Concluding the meeting just before 5, Locatelli consults a list of missed telephone calls and returns those that seem most important until he has to race to the Jesuit residence for the community liturgy at 5:30. Quickly vesting in a white alb and green stole, Locatelli presides at a Mass for about 30 of his Jesuit brothers, delivering the homily on Chapter 42 of Isaiah and the gospel account of the baptism of Jesus that he prepared in the pre-dawn, 12 hours earlier. Almost 45 years a Jesuit and 33 years a priest, the Eucharist is still a high point of his day.

Afterwards, in the large, handsome living room, there is what the Jesuits call a preprandial—crackers and cheese with bottled water or wine and spirits. The hale and hearty conversations of scholars at ease with each other go on for half an hour or so and then the priests gradually wander into the dining room.

But Locatelli is having dinner out, as he will every night this week. This evening it’s not a fundraiser or a function, but just a working meal at Left Bank in Santana Row. There he’s joined by Karrie Grasser and her husband, Phil, as well as Ottoboni and his wife, Nancy. Karrie runs the Event Planning Office and will be organizing meetings of the Board of Fellows, so the salads and salmon steaks are accompanied with notes on hospitality and scheduling.

Locatelli returns to the Jesuit residence at 9 p.m. and gets a bottle of Crystal Geyser water to take with him to his first-floor room.

And though he’ll wake again in less than seven hours, he stays up a little longer to reread chapters of Thomas Friedman’s The World Is Flat, which he’ll be discussing with a book group of 15 honors students that week.
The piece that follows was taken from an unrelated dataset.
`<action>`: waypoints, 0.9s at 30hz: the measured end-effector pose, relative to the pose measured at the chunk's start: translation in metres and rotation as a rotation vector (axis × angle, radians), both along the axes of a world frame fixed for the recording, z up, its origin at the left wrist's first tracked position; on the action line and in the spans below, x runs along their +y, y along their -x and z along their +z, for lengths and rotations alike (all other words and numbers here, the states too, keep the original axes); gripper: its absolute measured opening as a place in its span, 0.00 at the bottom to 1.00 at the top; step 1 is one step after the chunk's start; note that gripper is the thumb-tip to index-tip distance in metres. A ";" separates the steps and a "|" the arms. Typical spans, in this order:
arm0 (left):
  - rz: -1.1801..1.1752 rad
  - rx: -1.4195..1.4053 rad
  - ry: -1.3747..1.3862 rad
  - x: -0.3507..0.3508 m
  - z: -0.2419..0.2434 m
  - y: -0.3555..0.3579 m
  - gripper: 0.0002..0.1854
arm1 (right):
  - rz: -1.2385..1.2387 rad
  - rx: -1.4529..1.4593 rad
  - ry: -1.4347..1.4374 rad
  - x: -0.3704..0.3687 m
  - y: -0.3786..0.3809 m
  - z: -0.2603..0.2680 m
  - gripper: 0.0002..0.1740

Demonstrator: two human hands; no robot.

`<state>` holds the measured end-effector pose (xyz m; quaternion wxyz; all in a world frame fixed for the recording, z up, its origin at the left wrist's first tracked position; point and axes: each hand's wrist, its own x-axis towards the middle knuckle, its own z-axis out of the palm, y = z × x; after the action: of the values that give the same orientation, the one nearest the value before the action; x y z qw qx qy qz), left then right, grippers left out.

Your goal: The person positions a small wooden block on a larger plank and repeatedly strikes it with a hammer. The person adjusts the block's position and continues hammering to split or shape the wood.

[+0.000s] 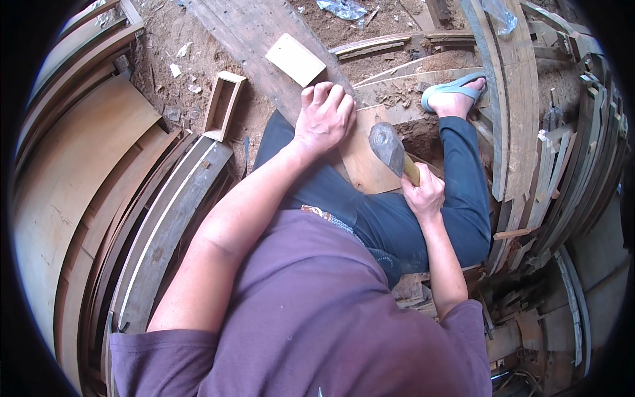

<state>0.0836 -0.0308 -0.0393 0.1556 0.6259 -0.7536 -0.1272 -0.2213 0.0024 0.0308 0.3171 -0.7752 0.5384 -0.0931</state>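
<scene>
My right hand point(425, 192) grips the yellowish handle of a hammer point(388, 148), whose worn steel head is raised over a thin wooden board point(369, 164) lying between my legs. My left hand point(327, 114) rests over the end of a long, weathered plank point(238, 34) with its fingers curled down. What lies beneath those fingers is hidden, so I cannot tell whether they hold anything. Just beyond them a pale rectangular wooden piece point(296, 58) sits on the plank, apart from the hammer.
An open rectangular wooden frame point(224, 105) stands on end at left, beside stacked boards point(84, 164). Long curved-looking planks point(516, 99) and piled wooden strips point(570, 164) line the right. Sawdust and scraps cover the ground point(168, 44). My sandalled foot point(454, 97) is ahead right.
</scene>
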 end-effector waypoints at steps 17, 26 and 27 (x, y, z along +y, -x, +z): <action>0.005 0.003 0.008 -0.001 -0.001 0.001 0.08 | -0.021 0.089 -0.115 -0.004 -0.004 -0.001 0.15; 0.002 0.011 0.024 -0.001 -0.001 0.000 0.08 | -0.041 -0.053 -0.004 -0.002 -0.004 0.001 0.15; 0.004 0.013 0.020 -0.001 0.000 0.001 0.08 | -0.034 -0.017 -0.038 -0.001 -0.004 0.000 0.14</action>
<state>0.0829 -0.0318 -0.0397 0.1670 0.6248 -0.7526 -0.1234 -0.2171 0.0009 0.0311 0.3348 -0.7589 0.5504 -0.0948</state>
His night prayer is the Examen, an Ignatian practice of reviewing how one’s waking hours were spent.


It includes correcting oneself if faults are perceived and reflecting on God’s graceful presence in all one’s activities. Locatelli jokes that “I usually quietly thank God that I just made it through the day.”

And then the president who is the highest authority for 1,583 employees, oversees an annual budget of $275 million as well as 76 buildings on a 106-acre campus, and who is available to a constituency of more than 80,000 alumni and students, finally retires to his twin bed and falls—there can be no doubt—vigorously asleep.